Securities and Exchange Commission members rejected a staff-proposed settlement with New York-based hedge fund manager Harbinger Capital Partners and its founder Philip A. Falcone, according to a company 8-K filing Thursday.
HCP and related groups were informed that SEC commissioners “voted not to approve the previously disclosed agreement in principle between the enforcement staff of the SEC and the HCP parties” to settle two SEC civil actions, the filing said. No reason for the rejection was given, and calls to Harbinger were not returned by press time.
SEC officials declined to comment on why commissioners decided during a closed meeting not to accept the staff-recommended settlement, a move considered unusual.
“Typically the senior enforcement staff is very attuned to what the commissioners will accept in terms of a settlement (and) commissioners will typically defer to the staff as to the facts,” said Thomas Gorman, a former SEC enforcement official and current partner at international law firm Dorsey & Whitney in Washington. “This is perhaps all the more surprising since the new SEC Chair, Mary Jo White, just placed her right-hand man as the co-director of the Division of Enforcement.”

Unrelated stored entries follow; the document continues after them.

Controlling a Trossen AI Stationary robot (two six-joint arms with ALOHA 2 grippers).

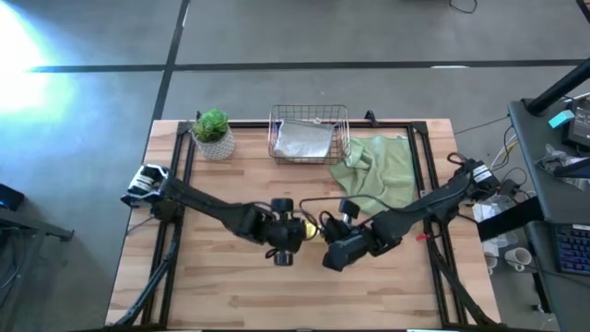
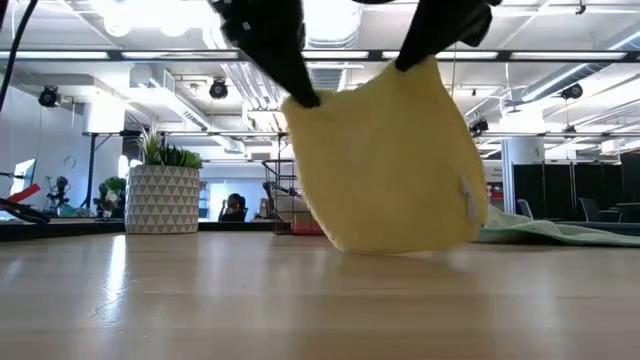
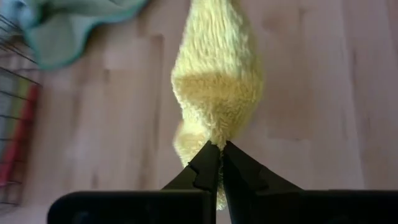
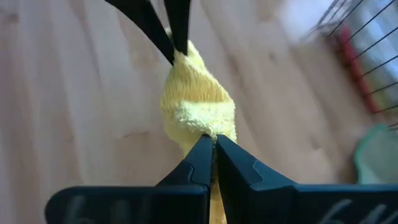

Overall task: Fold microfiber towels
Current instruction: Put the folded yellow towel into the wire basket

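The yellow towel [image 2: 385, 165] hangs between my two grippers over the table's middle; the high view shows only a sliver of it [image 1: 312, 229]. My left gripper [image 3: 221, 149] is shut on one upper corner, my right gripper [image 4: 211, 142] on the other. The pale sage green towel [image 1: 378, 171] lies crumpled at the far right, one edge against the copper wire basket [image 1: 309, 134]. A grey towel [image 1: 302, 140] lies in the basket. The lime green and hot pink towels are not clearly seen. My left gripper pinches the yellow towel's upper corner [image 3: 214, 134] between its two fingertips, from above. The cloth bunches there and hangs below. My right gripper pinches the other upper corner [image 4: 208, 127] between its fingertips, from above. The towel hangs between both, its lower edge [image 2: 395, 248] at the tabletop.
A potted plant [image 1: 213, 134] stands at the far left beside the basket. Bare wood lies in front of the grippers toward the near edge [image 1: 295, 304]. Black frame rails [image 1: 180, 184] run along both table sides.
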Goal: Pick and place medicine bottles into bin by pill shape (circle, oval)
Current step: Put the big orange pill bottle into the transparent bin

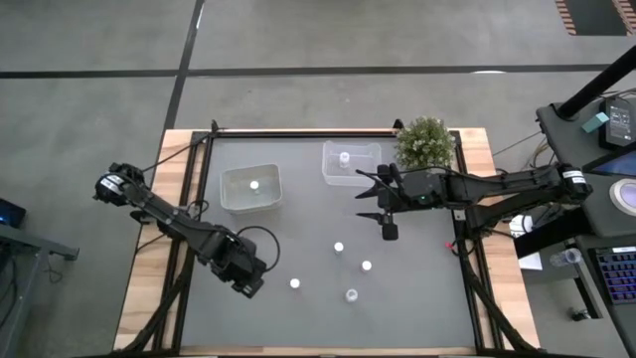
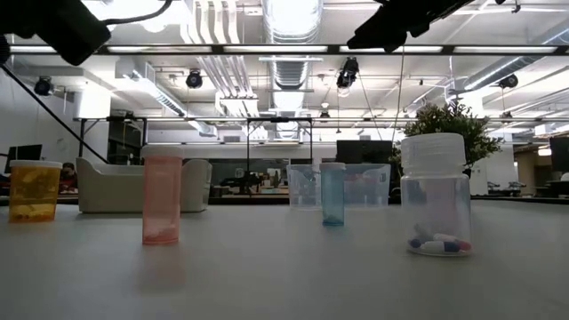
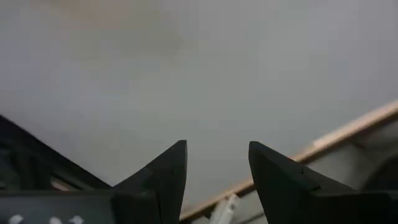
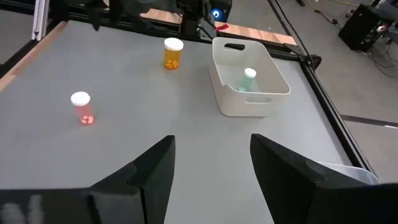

On June 27, 2012, SEC staff filed fraud charges against Mr. Falcone and HCP claiming misappropriation of client assets, including $113 million to pay his personal taxes; market manipulation; and granting some clients preferential rights. The charges, then-enforcement director Robert Khuzami said at the time, “read like the final exam in a graduate school course in how to operate a hedge fund unlawfully.”
The proposed $18 million settlement would have barred Mr. Falcone from hedge fund activities for two years but did not require an admission of wrongdoing or his removal as chief executive of Harbinger Group.